Attacks Types & Hashing & Encryption
important points:
Rate limit --> how many request handles in one minute.
Account block --> Block brute force login attack (IP block).
1. Brute force-
When attacker tries every possible password combination repreatedly until one works.
Normal bruteforce --> Many password for one user.
Reverse bruteforce --> One weak password for many users.
2. Dictionary attack-
Using common password wordlist
SOC detection:
Attempts follow common password pattern
Login attempts across many systems
Moderate speed attempts
3. Spraying attack-
Uses one password on many users.
SOC defence:
One password attempt per account
Spread over many usernames
Attempt spaced over time
No lockout detected
4. Hybrid attack-
Combination of dictionary + variation, for target
e.g. Company@123, Company@1234, Company@12345
SOC Detection:
slight password variation
Targeted to comany name
5. Rainbow table attack-
Use precomputed raibow tables to reverse hashes into plaitext passes.
Precomputed rainbow table --> table of hash's password stored.
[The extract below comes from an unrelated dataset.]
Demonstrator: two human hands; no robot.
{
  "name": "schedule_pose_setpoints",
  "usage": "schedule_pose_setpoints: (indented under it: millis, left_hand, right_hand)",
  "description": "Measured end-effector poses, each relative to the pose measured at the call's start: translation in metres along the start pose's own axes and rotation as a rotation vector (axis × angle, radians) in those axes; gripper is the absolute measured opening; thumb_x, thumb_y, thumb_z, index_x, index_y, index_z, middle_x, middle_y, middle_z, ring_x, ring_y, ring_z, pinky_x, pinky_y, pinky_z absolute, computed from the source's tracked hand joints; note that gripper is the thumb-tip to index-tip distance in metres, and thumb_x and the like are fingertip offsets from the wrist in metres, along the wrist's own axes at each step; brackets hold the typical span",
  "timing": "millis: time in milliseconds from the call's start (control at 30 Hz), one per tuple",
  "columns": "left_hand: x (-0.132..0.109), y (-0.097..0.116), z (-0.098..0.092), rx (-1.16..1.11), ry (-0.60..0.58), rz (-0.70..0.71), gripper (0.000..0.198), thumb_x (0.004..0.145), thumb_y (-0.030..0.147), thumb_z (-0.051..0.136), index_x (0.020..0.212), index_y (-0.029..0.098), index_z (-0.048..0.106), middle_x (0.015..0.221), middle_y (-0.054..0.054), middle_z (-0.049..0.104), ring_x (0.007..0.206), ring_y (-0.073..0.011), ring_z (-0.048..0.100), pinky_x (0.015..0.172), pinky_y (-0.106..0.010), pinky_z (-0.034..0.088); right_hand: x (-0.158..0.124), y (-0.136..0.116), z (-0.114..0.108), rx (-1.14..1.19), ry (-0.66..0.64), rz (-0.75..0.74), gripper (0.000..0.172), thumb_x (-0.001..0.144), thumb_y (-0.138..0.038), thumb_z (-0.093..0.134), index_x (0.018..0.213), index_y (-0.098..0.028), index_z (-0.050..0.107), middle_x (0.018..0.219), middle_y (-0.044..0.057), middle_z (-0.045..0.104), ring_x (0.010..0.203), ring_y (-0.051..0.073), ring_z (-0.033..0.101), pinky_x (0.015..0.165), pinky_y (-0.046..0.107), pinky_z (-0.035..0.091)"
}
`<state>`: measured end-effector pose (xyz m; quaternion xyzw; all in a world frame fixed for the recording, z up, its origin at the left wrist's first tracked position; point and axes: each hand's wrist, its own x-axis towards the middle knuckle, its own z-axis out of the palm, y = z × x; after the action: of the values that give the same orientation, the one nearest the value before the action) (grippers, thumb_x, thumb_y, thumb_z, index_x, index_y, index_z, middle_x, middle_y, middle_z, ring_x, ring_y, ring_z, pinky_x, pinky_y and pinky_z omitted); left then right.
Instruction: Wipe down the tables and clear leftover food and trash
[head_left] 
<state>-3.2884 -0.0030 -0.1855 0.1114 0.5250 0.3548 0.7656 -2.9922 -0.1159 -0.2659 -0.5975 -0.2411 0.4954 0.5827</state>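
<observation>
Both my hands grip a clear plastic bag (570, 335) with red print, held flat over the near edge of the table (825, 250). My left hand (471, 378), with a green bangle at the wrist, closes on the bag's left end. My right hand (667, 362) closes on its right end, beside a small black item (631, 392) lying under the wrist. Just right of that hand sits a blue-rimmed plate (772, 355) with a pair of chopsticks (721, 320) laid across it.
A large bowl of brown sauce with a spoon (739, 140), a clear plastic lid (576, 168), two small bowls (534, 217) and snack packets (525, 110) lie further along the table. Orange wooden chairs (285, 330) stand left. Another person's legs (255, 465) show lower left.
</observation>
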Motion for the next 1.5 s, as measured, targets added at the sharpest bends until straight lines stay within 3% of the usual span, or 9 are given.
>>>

SOC detection: SOC may not directly see this but DFIR might.
6. Credential Stuffing-
Attacker uses previously leaked username/ password combination from breach.
SOC detection:
Login attempts from multiple IPs.
Valid username + valid password but unusual location
Impossible travel alert
High login successafter many failure
7. MFA fatigue attack-
So many multifactor authentication notification user frustrate and approve.
SOC detection:
Multiple MFA requests
Followed by success login
Very common in Azure Active Directory environments.
About password attacks
Targets:
RDP - port 3389
SSH - port 22
VPN - portal
Webapps
Database login panel
Router login panel
Attack chain example
Phishing email
Credential stolen
Attacker tries VPN
Attacker attempt password spray
MFA enable-fail
Find weak service account
Gain intenal access
SOC L1 investigation workflow
Alert : multiple failed login attempt
You must check :
Source IP
Geolocation
Username targeted
Success or many failure
Time frequency
Account lockout triggered
Any success login after failure
Important logs to master
Windows:
4625 - failed login attempt
4624 - success login
4776 - NTLM authentication
4740 - Account lockout
Linux:
$: /var/log/auth.log ---> ssh login attempts
Firewall:
Repeated connection attempts
Blocked connection spikes
Hashing
A hash is one-way mathematical transformation of data into a fixed-length string. It saves integrity of data.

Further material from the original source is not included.